This was done so as to involve the complainant in a case and it resulted in the complainant being charge-sheeted.
The complainant had further stated the accused persons had committed various offence. On the basis of the said complaint and subsequent inquiry, the afore-mentioned FIR was registered against five above named accused persons, including the petitioners.

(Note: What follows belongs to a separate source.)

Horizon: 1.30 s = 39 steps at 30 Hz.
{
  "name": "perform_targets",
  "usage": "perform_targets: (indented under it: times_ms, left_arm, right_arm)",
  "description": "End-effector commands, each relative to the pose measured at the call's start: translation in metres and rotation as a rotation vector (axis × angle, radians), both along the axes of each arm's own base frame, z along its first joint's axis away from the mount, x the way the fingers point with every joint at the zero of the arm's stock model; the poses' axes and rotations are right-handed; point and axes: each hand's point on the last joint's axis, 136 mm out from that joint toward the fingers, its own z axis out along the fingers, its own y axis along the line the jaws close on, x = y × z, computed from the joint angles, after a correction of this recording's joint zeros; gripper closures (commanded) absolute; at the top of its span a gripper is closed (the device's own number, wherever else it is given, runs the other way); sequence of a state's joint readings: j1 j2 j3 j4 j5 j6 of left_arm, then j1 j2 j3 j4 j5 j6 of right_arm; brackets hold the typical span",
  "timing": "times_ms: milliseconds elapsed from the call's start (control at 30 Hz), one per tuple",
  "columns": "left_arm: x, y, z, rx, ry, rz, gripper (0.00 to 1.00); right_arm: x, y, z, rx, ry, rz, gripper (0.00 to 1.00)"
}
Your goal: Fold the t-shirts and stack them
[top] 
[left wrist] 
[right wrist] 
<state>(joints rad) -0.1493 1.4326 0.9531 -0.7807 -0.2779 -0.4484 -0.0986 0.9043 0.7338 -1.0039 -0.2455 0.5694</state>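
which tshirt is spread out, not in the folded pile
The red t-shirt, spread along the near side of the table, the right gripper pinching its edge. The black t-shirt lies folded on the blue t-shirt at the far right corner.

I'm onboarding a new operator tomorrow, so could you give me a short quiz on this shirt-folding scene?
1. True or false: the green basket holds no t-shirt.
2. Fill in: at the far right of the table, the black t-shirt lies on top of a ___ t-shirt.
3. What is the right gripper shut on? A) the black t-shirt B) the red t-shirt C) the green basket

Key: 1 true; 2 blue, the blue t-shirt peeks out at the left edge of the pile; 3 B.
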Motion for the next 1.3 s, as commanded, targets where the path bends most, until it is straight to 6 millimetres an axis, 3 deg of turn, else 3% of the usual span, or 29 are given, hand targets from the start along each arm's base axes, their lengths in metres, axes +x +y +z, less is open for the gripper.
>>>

3. The Investigating Agency conducted a detailed investigation and a report under Section 173 of Cr.P.C. was submitted against Brij Nandan, Anwar Ansari and Jarnail Singh. At the stage of framing of charges, the Court of Additional Civil Judge (Senior Division)-cumChief Judicial Magistrate, Fatehgarh Sahib, while discharging Jarnail Singh directed that Brij Nandan and Anwar Ansari, the petitioners herein be charged under Sections 409/120-B of the IPC. The petitioners preferred a Criminal Revision Petition before the Additional Sessions Judge, Fatehgarh Sahib and the complainant along with the State also challenged the said order whereby, Jarnail Singh had been discharged. The said three criminal revision petitions were decided by the Additional Sessions Judge, Fatehgarh Sahib vide order dated 29.11.2021 (Annexure P-7). While the Criminal Revision Petition of the petitioners was dismissed, the case of Jarnail Singh was remanded back for fresh consideration. It is these two judgments which have been impugned by the petitioners before this Court.
4. The learned counsel for the petitioners has firstly argued that in the absence of sanction under Section 197 of Cr.P.C., the learned trial Court could not have framed charges against the petitioners. He argues that once, the Railway Department, of which the petitioners and the complainant were employees, had not lodged any complaint for taking away/tampering of the documents, the FIR and the subsequent proceedings ought to have been quashed. He further argues that the statement of Sohan Lal recorded under Section 164 of Cr.P.C. and that of Chanchal Bala recorded under Section 161 of Cr.P.C. along with the other material in the challan were not enough to frame charges against the petitioners and they ought to have been discharged.
5. I have heard the learned counsel for the petitioners at length.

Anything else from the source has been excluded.